With the man safely in Fort Bend County jail, Gaiser and prosecutors took the standard approach to the misdemeanor case: Harris County would stand by while the other county revoked his probation and assessed a felony sentence which would be stiffer than any misdemeanor drunken-driving penalty he would receive here.
His file was marked "PASS FOR FELONY." In Law's case, however, it was pass-fail.
The judge -- who had argued for a few months' delay in her own civil case so it would not interfere with her politicking -- insisted on setting the case for trial the following week.

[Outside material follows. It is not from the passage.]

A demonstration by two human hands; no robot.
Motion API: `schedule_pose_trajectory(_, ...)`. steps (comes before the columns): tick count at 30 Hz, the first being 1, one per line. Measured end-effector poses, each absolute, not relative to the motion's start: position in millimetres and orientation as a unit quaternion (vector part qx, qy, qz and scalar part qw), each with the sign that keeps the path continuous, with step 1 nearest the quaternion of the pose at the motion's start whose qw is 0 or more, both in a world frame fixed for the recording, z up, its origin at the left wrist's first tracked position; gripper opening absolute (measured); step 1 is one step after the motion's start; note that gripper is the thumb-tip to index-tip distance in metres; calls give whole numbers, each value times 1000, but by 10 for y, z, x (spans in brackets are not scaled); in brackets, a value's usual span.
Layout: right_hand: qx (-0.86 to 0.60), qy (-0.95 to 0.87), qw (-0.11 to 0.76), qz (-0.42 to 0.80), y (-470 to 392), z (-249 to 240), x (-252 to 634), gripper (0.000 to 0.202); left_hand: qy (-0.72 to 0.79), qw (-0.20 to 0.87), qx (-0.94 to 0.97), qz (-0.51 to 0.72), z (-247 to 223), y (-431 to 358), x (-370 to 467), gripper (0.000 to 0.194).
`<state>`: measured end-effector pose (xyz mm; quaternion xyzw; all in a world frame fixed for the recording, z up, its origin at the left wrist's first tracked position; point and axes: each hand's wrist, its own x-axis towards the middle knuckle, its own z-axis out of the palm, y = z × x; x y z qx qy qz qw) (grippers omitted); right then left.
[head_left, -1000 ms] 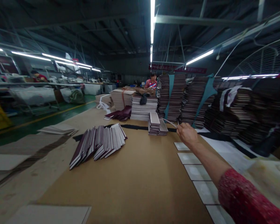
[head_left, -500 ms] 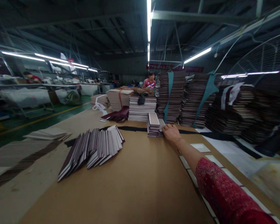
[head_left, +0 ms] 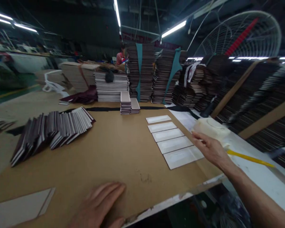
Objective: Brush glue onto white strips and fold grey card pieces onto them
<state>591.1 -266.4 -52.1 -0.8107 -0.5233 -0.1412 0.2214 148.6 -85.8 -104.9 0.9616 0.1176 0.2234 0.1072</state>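
My left hand (head_left: 102, 204) rests low in the view on the brown board (head_left: 123, 158), fingers stretched out and nothing in them. Over at the right, my right hand (head_left: 210, 148) is open, with its fingers extended beside a row of pale rectangular panels (head_left: 178, 158). These panels have dark edges and a shiny, wet-looking surface. Just behind that hand sits a cream-coloured lump or container (head_left: 212, 126), and a yellow stick (head_left: 250, 158) lies by the wrist. A larger pale panel (head_left: 21, 207) lies left of my left hand.
A leaning fan of dark-and-white folded panels (head_left: 54, 128) lies on the left. Two short stacks of small panels (head_left: 125, 103) stand at the back, before tall bundled stacks (head_left: 141, 72). The table's worn front edge (head_left: 166, 204) runs below. A large fan (head_left: 242, 36) stands at right.
My view has turned right and downward. My right hand has left the small panel stack at the back and come nearer, beside the pale panels. My left hand has entered the view.
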Motion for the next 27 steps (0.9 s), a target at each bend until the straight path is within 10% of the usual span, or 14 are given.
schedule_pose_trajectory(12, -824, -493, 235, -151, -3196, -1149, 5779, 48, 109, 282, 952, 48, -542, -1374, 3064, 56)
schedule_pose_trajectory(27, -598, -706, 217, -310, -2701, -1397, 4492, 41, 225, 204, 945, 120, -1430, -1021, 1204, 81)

Gaiser explained to her on a Friday that he was scheduled to begin a felony trial the following Monday. Law, unfazed, advised him that she'd hold the misdemeanor case "for a day or two."
Gaiser informed her it was a murder trial, and a particularly heinous one. A father was accused of shaking his baby to death. Law apparently didn't care, telling Gaiser she'd tried homicide cases in two days. The judge even called him during the murder trial to see if he would still be ready to go to her court.
Thanks to Law's supposed diligence, Harris County wound up paying for the costs of a bench warrant to have a misdemeanor defendant transferred from Fort Bend County, just so he could plead guilty. As expected by the defense attorney and prosecutors, he wound up having Fort Bend County revoke his probation and assess felony punishment there, making the conviction and penalty here virtually meaningless.
"It was a waste of everybody's time," Gaiser says.
Complaints seem to continue unabated by the novel actions of County Criminal Court No. 5.
During a drunken-driving trial, a prosecutor cross-examined the defendant, who said the bartender would vouch for the defendant's having had only a few drinks. If that was the case, the prosecutor asked, then why didn't the defense exercise its right to subpoena the bartender for testimony?
"Objection!" the defense attorney interrupted. "The state is wrongly trying to shift the burden of proof to the defense!" While it may have scored points for jurors, there is no legal basis for that kind of objection.